┌─ Data excerpt

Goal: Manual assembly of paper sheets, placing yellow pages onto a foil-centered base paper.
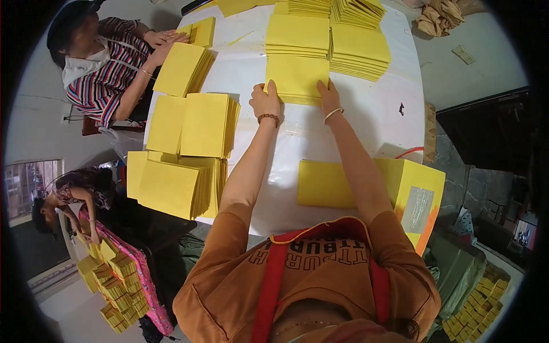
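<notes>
A stack of yellow paper sheets [297, 73] lies on the white-covered table [320, 134] in front of me. My left hand [265, 100] grips its near left corner, thumb on top and fingers curled at the edge. On the near right corner my right hand [329, 97] closes the same way. Directly beyond this stack sits another yellow paper stack [297, 34]. A thick fanned pile [359, 51] is beside it on the right. Under my right forearm, a flat yellow stack [325, 184] lies near the table's front edge.
Several yellow stacks [207, 124] line the left side. A co-worker [108, 68] at the far left handles a yellow pile. A yellow-and-orange box [417, 200] stands at the near right. Another person [80, 197] bends over bundles lower left. More yellow bundles [477, 300] are on the lower right floor.
</notes>
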The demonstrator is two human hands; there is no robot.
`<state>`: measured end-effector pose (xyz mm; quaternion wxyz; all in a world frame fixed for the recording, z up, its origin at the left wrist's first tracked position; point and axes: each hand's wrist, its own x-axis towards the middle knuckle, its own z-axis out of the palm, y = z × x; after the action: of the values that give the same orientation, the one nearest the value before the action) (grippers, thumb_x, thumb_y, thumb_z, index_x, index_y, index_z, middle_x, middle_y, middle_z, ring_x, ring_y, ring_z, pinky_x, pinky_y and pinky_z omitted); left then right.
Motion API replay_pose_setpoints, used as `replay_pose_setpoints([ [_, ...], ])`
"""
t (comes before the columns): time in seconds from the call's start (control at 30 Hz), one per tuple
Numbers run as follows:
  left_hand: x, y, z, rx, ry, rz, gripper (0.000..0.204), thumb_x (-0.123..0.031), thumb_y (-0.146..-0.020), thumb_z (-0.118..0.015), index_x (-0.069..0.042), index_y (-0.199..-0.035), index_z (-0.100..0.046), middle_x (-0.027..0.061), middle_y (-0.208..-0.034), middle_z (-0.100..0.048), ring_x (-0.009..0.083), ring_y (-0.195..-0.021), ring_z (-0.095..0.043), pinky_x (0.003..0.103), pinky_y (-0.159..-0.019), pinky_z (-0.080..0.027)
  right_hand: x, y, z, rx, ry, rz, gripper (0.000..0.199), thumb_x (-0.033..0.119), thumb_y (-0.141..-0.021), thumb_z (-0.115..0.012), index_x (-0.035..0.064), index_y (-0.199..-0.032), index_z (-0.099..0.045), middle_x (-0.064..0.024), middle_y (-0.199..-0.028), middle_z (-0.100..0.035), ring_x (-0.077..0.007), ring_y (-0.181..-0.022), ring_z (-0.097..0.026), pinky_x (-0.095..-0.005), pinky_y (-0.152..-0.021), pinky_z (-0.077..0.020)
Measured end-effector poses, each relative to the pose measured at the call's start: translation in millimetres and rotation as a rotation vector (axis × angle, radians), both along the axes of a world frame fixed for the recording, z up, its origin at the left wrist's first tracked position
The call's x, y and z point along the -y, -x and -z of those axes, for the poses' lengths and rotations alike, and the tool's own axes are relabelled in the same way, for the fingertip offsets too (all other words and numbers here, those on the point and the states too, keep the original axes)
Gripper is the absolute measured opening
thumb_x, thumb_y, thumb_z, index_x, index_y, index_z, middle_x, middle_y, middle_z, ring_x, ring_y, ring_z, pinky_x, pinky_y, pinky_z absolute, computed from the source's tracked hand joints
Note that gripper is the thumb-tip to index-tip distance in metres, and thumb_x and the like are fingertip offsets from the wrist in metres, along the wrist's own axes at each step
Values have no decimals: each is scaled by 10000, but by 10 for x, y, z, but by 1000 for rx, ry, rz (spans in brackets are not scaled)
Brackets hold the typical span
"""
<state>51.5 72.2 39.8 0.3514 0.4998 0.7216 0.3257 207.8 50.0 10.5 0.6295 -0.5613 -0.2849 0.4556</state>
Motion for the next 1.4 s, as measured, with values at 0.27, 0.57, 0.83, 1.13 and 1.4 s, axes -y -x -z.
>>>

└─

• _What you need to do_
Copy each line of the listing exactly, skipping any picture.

• _Reply to the task_
Goal: Manual assembly of paper sheets, placing yellow pages onto a foil-centered base paper.
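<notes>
A stack of yellow paper sheets [297, 73] lies on the white-covered table [320, 134] in front of me. My left hand [265, 100] grips its near left corner, thumb on top and fingers curled at the edge. On the near right corner my right hand [329, 97] closes the same way. Directly beyond this stack sits another yellow paper stack [297, 34]. A thick fanned pile [359, 51] is beside it on the right. Under my right forearm, a flat yellow stack [325, 184] lies near the table's front edge.
Several yellow stacks [207, 124] line the left side. A co-worker [108, 68] at the far left handles a yellow pile. A yellow-and-orange box [417, 200] stands at the near right. Another person [80, 197] bends over bundles lower left. More yellow bundles [477, 300] are on the lower right floor.
</notes>
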The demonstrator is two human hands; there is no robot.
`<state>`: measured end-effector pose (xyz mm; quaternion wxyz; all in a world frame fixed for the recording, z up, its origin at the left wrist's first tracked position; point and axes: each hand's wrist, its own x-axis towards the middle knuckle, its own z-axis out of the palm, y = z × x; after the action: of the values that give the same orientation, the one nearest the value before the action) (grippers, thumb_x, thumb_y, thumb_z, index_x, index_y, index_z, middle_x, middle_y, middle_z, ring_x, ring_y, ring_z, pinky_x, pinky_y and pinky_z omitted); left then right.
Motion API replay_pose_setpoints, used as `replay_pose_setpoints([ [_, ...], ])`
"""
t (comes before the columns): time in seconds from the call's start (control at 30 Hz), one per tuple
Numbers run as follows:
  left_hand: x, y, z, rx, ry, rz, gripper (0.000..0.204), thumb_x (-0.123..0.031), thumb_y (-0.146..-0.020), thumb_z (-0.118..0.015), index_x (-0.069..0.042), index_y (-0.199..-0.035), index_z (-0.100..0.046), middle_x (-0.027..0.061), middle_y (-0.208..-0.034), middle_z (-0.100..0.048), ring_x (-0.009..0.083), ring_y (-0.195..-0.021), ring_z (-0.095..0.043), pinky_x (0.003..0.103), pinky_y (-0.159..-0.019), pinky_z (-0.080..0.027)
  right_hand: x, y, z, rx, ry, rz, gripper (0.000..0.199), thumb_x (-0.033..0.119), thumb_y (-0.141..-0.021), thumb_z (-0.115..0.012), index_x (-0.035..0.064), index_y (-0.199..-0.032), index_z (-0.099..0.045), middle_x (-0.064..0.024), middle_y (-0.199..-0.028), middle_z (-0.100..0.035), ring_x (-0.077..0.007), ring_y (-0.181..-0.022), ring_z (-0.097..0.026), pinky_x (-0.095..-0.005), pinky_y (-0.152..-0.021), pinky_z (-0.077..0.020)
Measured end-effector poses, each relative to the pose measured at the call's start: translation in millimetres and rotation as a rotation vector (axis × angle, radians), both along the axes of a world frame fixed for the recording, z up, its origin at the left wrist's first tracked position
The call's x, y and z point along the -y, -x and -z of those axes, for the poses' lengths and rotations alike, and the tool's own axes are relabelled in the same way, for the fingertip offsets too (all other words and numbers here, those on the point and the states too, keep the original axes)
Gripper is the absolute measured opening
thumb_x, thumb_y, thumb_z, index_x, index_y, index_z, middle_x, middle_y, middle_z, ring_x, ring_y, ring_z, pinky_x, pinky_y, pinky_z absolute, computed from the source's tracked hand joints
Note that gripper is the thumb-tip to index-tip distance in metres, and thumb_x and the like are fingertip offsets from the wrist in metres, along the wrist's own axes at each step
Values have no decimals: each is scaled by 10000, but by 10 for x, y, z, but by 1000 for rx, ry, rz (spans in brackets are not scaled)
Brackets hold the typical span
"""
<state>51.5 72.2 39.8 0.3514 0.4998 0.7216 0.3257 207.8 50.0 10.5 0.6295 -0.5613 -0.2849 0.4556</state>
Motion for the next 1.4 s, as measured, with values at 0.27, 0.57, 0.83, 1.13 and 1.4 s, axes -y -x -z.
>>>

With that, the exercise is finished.